Sunday, January 18, 2009

Film Ignorance #22: L'Avventura

Film: L'Avventura
Rating: Yep, It's a Classic
Director: Michaelangelo Antonioni
Stars: Gabriele Ferzetti, Lea Massari, Monica Vitt
Year: 1960
Reason for Ignorance: Didn't Like Blow-Up

Ignorance Rating*: Pending
“Why, why, why?

When Antonioni passed away, I was confronted with the fact that I'd never seen any of his films, so I watched the one I had heard the most about: Blow-Up. But Blow-Up sucks. It's a crappy movie (pretentious, draggy, pointless) which, like Ben-Hur or The Red Shoes, is built around an amazing sequence, in this case a photographer enlarging a seemingly innocent picture he took and discovering a potential murder plot. Needless to say, after feeling so contemptuous of Blow-Up, I didn't seek out anymore Antonioni.

But L'Avventura is an excellent film, maybe even the masterpiece it's cracked up to be. What's more, even though it's a 2.5 hour long plotless foreign art house film with aspirations of profundity, I actually enjoyed the experience. It's the story of Sandro and Claudia, who, along with Sandro's moody and unpredictable girlfriend Anna (who is Claudia's best friend) and a bunch of decadent elites, go for a summer boat trip. The group stops at one of a series of barren islands, Anna goes off on her own...and disappears. No one knows if its a prank, suicide, a kidnapping; she's just gone.

Film theorist David Bordwell argues that, although art cinema shares with Hollywood cinema an interest in "psychological causation," "the characters of the art cinema lack defined desires and goals." It's no surprise that L'Avventura is one of his examples.

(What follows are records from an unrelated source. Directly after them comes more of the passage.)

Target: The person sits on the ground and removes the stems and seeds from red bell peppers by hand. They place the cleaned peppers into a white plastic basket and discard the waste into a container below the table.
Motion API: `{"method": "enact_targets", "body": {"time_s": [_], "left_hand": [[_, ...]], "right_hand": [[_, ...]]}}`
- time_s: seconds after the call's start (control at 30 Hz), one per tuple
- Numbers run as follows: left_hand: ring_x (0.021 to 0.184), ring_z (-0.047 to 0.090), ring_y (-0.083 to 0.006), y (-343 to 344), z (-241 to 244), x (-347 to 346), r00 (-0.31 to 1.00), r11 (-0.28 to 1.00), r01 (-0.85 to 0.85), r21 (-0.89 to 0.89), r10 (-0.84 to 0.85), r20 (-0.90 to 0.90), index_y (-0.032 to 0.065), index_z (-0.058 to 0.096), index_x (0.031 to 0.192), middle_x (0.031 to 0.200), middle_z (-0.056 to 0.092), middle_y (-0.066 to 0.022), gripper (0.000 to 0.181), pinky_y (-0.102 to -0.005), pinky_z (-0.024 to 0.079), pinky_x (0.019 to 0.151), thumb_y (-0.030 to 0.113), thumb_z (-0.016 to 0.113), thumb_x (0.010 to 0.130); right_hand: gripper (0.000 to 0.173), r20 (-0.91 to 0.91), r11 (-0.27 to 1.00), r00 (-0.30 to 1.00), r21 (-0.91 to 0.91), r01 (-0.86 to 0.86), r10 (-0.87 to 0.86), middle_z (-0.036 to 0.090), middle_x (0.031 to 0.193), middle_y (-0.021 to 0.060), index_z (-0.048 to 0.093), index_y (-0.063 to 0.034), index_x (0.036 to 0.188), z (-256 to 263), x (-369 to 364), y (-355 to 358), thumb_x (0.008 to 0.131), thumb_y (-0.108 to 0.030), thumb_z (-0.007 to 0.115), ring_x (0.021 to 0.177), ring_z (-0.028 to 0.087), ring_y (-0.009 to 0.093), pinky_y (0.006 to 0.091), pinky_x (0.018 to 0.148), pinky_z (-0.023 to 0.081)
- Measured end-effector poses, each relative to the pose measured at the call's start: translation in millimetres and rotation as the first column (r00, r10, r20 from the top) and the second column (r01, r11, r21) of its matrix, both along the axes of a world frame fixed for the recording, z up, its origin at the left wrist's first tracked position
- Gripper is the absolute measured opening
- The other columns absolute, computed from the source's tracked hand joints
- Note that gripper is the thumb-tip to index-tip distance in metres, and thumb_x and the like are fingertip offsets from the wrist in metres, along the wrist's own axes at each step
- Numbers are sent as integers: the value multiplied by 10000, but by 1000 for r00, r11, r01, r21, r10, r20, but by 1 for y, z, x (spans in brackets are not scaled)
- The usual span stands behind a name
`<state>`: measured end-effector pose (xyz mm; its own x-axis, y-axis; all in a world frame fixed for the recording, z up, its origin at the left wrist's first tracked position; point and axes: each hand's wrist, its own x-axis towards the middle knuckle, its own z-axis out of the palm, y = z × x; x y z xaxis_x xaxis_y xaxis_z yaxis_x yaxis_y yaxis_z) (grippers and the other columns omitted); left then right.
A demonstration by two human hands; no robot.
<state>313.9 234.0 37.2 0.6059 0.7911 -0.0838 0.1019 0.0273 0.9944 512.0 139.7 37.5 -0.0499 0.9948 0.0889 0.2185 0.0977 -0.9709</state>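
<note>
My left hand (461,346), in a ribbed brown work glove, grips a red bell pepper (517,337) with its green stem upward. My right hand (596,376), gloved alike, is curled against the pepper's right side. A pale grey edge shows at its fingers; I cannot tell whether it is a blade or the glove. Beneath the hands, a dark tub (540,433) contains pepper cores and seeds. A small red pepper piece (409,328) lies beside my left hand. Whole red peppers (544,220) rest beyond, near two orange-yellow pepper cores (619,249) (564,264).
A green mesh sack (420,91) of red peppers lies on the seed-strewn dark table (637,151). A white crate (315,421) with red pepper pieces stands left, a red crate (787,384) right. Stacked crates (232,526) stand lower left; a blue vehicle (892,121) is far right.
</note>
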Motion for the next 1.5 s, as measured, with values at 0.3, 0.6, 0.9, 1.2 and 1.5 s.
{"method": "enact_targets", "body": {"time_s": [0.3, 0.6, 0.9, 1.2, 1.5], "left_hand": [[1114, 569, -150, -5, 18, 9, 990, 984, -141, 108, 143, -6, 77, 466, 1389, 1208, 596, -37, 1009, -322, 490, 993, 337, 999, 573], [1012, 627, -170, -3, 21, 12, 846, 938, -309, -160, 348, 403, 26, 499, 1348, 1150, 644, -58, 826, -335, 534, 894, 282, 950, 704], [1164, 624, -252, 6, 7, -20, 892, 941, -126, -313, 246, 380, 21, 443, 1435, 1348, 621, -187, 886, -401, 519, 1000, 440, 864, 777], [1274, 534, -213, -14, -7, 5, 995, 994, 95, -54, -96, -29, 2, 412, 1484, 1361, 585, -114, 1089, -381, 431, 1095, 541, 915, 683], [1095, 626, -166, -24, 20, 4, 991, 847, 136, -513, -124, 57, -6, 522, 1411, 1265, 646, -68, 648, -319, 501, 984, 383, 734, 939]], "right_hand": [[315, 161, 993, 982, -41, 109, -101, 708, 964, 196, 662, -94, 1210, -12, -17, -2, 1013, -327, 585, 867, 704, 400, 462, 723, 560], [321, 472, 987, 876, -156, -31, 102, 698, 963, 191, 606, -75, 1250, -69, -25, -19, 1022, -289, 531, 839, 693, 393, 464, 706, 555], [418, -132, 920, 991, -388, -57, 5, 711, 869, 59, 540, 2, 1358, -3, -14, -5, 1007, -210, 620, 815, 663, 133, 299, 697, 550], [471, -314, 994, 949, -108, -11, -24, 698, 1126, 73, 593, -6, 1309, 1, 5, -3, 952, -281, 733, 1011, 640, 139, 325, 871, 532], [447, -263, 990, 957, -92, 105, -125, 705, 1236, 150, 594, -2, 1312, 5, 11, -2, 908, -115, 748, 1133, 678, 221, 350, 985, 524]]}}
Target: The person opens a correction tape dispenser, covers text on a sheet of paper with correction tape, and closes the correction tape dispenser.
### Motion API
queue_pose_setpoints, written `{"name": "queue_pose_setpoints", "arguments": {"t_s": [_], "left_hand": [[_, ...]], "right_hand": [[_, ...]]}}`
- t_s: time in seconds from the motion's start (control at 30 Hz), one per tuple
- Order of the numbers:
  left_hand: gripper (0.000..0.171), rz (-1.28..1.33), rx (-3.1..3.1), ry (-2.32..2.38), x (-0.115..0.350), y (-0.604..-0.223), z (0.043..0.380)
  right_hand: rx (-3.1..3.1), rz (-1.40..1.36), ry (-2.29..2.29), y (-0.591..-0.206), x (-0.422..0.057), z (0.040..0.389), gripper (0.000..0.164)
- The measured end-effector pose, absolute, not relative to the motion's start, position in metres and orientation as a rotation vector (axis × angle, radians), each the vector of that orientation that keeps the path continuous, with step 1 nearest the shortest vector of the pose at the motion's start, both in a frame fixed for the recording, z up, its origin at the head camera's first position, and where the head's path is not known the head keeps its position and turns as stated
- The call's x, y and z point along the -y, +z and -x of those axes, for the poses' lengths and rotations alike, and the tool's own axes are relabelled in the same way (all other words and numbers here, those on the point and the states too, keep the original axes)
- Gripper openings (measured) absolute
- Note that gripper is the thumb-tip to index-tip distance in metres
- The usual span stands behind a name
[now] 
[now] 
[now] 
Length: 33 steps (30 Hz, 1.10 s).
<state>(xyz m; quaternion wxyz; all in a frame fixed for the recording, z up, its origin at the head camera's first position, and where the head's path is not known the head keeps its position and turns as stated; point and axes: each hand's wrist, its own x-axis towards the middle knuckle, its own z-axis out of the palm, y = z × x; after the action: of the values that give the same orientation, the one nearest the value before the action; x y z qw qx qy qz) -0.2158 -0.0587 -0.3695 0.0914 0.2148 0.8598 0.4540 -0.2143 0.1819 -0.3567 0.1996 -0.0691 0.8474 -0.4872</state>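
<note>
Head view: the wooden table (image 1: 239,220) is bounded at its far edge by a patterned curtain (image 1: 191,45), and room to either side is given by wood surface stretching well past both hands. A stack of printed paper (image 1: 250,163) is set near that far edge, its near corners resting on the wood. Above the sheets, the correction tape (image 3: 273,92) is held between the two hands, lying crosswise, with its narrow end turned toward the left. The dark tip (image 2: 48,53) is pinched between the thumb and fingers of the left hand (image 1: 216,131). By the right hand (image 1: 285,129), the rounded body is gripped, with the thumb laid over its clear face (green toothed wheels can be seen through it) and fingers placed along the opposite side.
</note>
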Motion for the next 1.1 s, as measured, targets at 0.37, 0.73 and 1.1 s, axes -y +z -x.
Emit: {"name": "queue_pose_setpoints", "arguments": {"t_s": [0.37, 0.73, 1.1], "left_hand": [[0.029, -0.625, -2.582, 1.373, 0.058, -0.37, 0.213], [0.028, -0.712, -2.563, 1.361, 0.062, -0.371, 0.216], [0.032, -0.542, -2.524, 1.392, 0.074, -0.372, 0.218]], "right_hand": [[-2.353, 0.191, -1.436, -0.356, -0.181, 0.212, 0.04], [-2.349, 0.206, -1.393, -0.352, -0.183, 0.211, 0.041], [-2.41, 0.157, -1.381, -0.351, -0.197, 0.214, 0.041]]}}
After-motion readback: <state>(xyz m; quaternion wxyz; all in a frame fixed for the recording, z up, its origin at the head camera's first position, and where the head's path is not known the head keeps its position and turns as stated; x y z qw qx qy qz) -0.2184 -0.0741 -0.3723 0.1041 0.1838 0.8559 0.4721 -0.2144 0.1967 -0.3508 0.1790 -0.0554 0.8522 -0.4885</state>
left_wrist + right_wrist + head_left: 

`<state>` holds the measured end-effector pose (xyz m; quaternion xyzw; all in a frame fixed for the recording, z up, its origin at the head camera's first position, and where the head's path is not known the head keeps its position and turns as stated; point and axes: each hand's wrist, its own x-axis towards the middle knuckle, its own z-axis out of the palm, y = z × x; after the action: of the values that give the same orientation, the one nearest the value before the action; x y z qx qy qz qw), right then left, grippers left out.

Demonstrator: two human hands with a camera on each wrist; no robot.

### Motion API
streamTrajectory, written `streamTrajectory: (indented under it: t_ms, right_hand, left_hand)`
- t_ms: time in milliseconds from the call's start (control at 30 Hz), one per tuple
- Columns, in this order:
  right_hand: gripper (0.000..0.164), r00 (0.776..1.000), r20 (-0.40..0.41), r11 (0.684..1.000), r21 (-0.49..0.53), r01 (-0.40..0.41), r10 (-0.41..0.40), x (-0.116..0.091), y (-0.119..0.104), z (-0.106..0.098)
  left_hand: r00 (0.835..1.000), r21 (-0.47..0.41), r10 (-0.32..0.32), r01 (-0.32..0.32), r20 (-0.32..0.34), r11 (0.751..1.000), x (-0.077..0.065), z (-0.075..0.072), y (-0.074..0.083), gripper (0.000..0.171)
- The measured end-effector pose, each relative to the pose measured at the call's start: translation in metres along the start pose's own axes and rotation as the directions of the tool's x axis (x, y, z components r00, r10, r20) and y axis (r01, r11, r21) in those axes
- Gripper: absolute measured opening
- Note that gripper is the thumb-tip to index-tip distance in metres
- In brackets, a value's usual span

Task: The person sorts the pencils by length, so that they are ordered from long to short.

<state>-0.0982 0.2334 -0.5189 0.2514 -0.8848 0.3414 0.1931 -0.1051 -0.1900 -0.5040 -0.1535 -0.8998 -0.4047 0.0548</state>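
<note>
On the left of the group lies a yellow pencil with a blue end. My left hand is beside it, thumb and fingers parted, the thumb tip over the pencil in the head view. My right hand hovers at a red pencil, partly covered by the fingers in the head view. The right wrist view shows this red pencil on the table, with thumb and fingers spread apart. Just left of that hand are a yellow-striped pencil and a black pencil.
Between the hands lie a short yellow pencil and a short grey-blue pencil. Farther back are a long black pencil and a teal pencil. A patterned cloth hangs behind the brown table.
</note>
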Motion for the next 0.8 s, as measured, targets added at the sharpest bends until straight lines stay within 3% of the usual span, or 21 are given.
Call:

We don't know why Anna was so rude on the trip, why she seemed dissatisfied with Sandro, and why she ran away (as everyone suspects her of doing). We don't know why Sandro looks so hard for her, why Claudio and Sandro are so attracted to each other during their search, or why they feel so guilty about their attraction to one another, in the face of Anna's probable actions. We're wandering in a field of questions without answers, and can do more than follow along with the characters, observing their thoughts and feelings, unable to comprehend them, and unable to stop trying to comprehend.

And what a field it is we're wandering through! I said I enjoyed this movie - it's because of the gorgeous black-and-white photography. The first hour transforms the sea and its rocky islands into haunting and mysterious locations; they're so crisply barren that I myself wanted to jump off a cliff. And the rest of the movie is devoted to architecture; Claudia and Sandro (a failed architect) travel from small town to small town, and Antonioni manages to make the ancient architecture they find in small-town Italy seem even more desolate and lacking in humanity than uninhabited islands. The landscapes are what make this film, and what shape its characters; the bleakness of the settings are the closest thing we get to an answer to all the "whys?" we're asking. That, of course, and the total vacuousness of the society that Sandro and Anna traveled in: a preening, image-conscious, and self-obsessed collection of artistes and elites.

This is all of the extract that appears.